▶ What is expected: I would like the lines below, from the one with "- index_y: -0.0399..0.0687" through the one with "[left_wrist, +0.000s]", copied exactly and without any pictures.

▶ Information supplied:
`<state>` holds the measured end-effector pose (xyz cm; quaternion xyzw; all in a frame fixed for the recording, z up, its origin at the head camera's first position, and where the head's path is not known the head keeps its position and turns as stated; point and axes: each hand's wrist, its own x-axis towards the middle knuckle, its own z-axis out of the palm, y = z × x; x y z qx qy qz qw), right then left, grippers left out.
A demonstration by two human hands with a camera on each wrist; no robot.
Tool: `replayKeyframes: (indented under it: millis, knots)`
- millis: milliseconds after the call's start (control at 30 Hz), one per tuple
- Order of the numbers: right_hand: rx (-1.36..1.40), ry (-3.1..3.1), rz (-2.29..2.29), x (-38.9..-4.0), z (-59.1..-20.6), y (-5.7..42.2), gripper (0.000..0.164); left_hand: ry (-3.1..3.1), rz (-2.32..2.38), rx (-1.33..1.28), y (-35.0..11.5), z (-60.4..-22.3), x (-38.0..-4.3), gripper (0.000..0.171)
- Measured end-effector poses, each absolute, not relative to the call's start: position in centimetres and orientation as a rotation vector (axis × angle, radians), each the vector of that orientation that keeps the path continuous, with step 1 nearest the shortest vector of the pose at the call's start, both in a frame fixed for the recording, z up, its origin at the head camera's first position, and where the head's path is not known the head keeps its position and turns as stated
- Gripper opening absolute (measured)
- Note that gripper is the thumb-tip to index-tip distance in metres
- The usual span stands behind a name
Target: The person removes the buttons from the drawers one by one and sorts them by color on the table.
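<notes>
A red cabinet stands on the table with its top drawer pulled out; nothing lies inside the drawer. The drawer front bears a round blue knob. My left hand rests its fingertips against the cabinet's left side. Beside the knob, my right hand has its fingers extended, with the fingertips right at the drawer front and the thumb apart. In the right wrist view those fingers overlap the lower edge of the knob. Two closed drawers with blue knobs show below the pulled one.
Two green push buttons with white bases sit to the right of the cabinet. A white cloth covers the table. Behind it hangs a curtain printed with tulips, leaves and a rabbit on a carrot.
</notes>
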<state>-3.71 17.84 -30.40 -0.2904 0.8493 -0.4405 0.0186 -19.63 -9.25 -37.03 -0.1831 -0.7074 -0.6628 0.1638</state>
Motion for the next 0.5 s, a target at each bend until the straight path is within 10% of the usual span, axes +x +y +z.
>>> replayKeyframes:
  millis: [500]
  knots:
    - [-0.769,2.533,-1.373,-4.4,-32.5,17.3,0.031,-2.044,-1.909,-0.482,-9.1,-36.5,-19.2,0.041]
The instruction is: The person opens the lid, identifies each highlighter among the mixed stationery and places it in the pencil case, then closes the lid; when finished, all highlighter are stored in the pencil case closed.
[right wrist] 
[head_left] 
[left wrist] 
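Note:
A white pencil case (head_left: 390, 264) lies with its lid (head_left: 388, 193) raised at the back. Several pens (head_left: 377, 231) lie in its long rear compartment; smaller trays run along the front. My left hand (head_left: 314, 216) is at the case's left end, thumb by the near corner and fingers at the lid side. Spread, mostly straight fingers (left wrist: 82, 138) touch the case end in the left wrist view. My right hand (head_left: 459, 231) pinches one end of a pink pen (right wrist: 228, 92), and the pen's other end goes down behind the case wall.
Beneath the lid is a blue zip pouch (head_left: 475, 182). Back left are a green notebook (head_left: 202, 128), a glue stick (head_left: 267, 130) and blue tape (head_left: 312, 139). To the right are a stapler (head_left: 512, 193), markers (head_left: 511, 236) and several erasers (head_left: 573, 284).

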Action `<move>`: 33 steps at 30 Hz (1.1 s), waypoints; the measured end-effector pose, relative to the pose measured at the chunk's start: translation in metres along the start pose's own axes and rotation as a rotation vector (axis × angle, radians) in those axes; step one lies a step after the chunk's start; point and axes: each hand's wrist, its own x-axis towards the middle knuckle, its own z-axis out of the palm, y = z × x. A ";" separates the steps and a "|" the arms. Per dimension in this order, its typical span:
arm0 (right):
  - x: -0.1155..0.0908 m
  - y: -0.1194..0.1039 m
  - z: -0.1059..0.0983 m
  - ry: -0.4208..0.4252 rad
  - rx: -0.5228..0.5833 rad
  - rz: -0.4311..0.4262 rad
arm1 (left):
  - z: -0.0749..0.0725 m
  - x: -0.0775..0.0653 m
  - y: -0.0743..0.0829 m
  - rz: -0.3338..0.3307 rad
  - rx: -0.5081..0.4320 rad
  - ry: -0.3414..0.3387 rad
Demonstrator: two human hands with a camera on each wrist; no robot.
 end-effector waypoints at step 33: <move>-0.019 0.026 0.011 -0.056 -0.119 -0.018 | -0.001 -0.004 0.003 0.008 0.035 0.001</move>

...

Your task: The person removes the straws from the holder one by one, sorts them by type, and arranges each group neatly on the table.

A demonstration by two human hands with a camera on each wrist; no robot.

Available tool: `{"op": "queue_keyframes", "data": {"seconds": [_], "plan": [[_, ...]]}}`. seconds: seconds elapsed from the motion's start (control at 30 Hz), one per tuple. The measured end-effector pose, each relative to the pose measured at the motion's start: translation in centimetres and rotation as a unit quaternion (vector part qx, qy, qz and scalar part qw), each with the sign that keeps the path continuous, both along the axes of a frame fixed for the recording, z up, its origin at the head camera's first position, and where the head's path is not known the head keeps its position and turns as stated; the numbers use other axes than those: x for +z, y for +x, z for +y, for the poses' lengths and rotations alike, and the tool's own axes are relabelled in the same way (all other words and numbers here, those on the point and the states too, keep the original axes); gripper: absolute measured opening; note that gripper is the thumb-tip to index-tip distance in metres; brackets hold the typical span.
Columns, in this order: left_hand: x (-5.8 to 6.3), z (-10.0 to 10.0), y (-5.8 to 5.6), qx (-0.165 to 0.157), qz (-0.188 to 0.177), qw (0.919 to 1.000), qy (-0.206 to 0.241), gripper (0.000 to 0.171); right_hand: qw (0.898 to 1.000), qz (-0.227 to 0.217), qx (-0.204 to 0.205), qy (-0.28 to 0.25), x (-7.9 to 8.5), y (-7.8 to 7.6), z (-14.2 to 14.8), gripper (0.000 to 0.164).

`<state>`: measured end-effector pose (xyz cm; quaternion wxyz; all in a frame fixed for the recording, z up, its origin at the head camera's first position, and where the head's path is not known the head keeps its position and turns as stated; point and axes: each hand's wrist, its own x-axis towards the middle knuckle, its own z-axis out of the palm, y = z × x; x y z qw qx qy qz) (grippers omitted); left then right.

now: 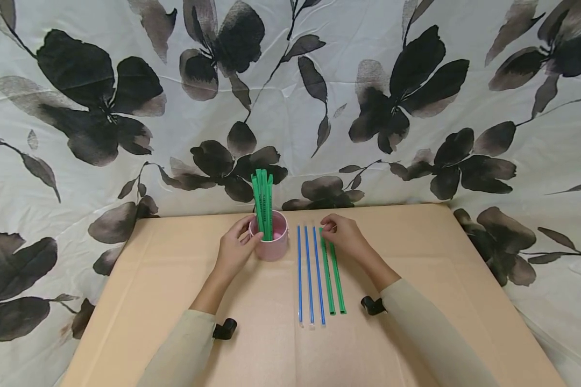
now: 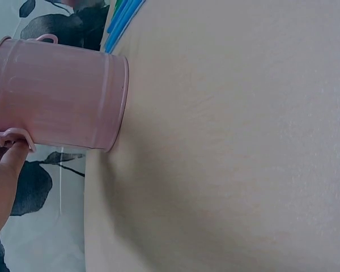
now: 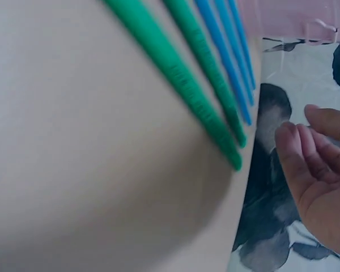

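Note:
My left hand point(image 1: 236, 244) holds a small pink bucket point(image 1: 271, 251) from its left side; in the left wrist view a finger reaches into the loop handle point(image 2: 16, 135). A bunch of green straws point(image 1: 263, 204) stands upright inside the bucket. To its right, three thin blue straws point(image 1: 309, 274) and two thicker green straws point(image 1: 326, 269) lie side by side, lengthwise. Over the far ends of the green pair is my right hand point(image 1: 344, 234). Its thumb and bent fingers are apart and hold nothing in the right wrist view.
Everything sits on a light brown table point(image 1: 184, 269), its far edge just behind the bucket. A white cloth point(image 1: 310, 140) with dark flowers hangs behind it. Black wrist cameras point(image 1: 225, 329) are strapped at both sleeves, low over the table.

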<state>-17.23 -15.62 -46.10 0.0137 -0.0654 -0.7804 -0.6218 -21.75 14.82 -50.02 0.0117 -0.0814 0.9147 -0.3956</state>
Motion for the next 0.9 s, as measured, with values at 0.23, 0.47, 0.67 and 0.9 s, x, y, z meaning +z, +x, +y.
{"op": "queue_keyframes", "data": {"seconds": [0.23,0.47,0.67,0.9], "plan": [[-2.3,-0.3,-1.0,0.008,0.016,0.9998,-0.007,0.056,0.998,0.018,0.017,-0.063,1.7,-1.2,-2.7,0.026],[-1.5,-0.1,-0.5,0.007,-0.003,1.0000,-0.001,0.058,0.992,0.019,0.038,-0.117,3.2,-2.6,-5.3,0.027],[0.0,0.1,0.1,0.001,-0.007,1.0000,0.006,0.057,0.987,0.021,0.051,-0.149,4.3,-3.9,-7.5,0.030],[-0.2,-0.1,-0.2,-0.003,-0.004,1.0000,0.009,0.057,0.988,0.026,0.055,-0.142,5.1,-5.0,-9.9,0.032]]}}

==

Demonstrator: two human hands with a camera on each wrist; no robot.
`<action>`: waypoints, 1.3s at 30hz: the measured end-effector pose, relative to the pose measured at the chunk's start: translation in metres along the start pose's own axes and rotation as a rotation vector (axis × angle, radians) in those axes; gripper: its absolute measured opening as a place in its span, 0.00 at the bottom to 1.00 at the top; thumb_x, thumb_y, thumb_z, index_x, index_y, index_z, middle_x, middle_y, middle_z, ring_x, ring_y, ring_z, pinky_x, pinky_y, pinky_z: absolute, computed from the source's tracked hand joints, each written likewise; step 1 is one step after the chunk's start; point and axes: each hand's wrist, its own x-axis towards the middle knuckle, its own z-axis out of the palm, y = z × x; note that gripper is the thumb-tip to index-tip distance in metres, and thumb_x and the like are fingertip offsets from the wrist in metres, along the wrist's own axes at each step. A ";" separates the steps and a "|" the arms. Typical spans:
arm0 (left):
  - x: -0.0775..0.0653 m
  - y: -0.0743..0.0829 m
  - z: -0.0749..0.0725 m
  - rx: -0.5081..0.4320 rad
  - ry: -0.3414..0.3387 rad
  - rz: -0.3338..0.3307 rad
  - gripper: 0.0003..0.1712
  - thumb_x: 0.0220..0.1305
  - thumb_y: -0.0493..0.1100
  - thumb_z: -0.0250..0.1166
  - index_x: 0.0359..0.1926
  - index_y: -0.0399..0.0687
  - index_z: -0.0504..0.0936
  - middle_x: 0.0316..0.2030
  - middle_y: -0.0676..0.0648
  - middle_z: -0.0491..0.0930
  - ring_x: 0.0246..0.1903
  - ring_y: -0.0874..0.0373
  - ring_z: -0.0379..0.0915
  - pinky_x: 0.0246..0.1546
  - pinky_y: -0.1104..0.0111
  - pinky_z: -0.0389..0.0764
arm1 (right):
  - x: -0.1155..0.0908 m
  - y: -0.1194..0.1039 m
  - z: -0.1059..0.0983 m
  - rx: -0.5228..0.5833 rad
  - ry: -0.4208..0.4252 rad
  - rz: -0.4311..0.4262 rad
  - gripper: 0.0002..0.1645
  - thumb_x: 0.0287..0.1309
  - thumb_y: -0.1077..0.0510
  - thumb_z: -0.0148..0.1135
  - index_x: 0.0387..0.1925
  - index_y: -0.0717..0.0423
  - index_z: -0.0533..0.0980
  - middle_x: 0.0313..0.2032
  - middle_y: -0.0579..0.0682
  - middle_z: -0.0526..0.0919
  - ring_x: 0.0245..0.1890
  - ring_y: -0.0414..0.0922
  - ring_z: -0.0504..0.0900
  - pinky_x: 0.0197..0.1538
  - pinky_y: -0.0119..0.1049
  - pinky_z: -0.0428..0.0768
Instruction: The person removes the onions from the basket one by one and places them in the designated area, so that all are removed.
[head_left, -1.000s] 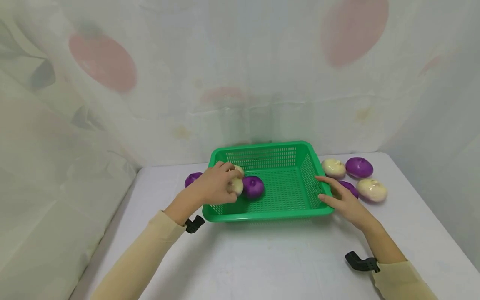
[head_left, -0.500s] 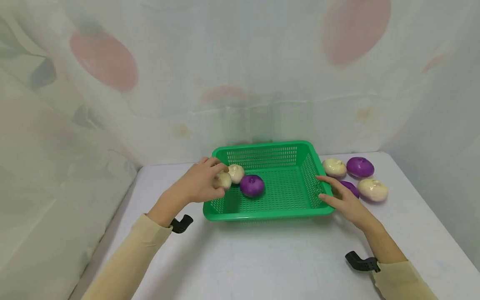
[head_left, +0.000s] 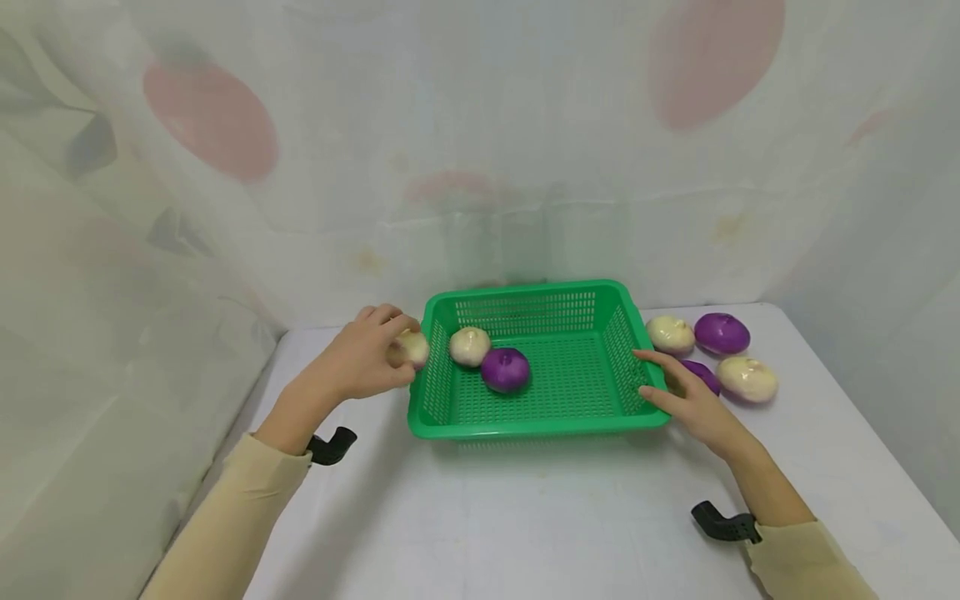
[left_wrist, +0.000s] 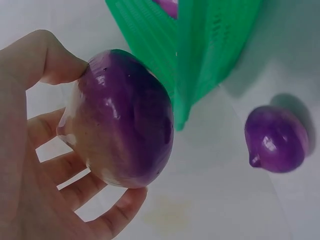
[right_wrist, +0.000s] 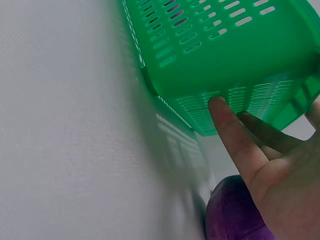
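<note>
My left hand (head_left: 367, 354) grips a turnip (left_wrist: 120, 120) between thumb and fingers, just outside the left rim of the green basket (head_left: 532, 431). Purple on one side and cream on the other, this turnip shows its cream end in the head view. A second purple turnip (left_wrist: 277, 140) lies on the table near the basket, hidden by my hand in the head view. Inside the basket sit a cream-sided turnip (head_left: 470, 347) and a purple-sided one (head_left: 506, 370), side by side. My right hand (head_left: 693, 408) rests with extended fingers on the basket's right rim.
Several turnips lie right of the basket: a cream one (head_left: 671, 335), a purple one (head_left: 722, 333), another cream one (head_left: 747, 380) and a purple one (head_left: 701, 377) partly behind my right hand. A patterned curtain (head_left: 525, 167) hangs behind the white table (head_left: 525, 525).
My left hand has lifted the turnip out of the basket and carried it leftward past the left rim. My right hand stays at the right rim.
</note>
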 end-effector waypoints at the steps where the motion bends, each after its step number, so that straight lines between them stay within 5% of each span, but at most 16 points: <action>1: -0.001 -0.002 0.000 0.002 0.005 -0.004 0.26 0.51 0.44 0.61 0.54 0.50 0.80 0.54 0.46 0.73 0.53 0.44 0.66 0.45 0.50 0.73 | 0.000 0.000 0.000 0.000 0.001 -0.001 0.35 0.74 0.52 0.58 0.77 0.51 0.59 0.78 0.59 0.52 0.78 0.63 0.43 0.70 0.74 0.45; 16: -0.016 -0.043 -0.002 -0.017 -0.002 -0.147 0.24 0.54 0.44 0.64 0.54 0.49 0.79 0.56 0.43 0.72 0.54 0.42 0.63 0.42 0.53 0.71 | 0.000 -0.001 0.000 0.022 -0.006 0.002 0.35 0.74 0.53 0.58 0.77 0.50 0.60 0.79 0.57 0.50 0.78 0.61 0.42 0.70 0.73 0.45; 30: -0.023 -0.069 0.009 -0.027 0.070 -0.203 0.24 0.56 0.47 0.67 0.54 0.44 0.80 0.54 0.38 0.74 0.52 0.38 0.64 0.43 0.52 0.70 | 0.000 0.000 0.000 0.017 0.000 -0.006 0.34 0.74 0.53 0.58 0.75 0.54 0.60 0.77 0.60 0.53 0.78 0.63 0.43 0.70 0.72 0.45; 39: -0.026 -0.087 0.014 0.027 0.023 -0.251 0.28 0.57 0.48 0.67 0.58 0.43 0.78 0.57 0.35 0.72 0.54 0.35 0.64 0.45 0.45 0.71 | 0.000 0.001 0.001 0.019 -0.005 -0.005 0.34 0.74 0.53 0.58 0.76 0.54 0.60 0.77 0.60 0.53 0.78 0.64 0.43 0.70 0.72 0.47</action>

▶ Reply:
  - index_y: -0.0399..0.0687
  - index_z: -0.0504..0.0936
  - middle_x: 0.0316..0.2030
  - middle_y: -0.0676..0.0648
  - middle_z: -0.0491..0.0930
  - ring_x: 0.0246..0.1903
  - ring_y: -0.0874..0.0373
  - ring_z: -0.0379..0.0915
  - pinky_x: 0.0246..0.1546
  - pinky_y: -0.1104..0.0111
  - pinky_z: -0.0389..0.0764
arm1 (right):
  - x: -0.1155..0.0908 m
  - y: -0.1194..0.1039 m
  - z: -0.1059..0.0983 m
  - rx: -0.5228..0.5833 rad
  - ry: -0.4208..0.4252 rad
  - rz: -0.4311..0.4262 rad
  - gripper: 0.0002..0.1645
  - thumb_x: 0.0287..0.1309
  - thumb_y: -0.1077..0.0510
  - thumb_z: -0.0148..0.1135
  - index_x: 0.0387..0.1925
  - index_y: -0.0717..0.0423
  - index_z: -0.0533..0.0980
  - middle_x: 0.0313..0.2032
  - middle_y: -0.0579..0.0682
  - middle_z: -0.0526..0.0919
  - ring_x: 0.0245..0.1890
  - ring_y: -0.0414..0.0922
  - ring_z: -0.0504..0.0900
  - pinky_x: 0.0197..0.1538
  - pinky_y: -0.0119..0.1049
  - pinky_z: -0.0428..0.0768
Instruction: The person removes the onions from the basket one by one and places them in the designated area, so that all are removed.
[head_left, -1.000s] 
[head_left, -0.500s] 
[head_left, +0.000s] 
[left_wrist, +0.000s] 

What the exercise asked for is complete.